▶ _Exercise goal_
Every line below that holds the word "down" must be listed.

===== Data provided

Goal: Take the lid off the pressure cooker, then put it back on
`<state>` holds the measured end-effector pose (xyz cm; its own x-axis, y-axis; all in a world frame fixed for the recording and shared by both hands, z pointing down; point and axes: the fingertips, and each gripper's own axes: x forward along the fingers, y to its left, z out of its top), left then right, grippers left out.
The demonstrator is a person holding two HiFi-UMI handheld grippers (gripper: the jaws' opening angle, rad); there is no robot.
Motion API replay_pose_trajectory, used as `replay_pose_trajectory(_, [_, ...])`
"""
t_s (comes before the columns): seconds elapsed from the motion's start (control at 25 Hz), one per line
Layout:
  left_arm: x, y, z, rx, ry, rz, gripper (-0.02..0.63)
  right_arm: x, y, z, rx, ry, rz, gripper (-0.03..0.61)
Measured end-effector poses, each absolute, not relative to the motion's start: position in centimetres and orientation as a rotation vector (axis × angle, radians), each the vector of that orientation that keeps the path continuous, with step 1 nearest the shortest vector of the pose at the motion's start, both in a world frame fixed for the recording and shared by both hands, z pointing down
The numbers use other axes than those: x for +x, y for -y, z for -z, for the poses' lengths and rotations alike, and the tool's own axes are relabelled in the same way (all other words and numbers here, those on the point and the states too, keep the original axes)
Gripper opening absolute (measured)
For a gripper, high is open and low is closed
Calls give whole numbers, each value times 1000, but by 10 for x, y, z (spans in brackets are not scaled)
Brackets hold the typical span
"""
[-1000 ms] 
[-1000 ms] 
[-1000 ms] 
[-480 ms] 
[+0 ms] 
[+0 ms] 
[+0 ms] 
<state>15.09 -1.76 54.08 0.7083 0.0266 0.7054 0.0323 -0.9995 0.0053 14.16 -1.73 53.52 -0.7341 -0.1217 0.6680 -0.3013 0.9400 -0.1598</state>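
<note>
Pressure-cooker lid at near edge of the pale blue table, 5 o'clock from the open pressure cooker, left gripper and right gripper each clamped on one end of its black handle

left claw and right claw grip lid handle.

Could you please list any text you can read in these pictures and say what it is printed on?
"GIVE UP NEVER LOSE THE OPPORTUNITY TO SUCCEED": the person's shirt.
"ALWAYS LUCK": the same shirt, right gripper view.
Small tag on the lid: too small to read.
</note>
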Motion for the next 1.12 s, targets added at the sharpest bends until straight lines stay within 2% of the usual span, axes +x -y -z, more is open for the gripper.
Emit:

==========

▶ _Exercise output_
`<state>` holds the measured end-effector pose (xyz cm; its own x-axis, y-axis; all in a world frame fixed for the recording and shared by both hands, z pointing down; point and axes: the fingertips, and each gripper's own axes: x forward along the fingers, y to its left, z out of its top), left then right, grippers left out.
Measured end-effector poses, each absolute, not relative to the motion's start: position in centimetres and orientation as a rotation vector (axis × angle, radians), each the vector of that orientation that keeps the path continuous, with step 1 nearest the shortest vector of the pose at the motion's start, both in a world frame fixed for the recording and shared by both hands, z pointing down

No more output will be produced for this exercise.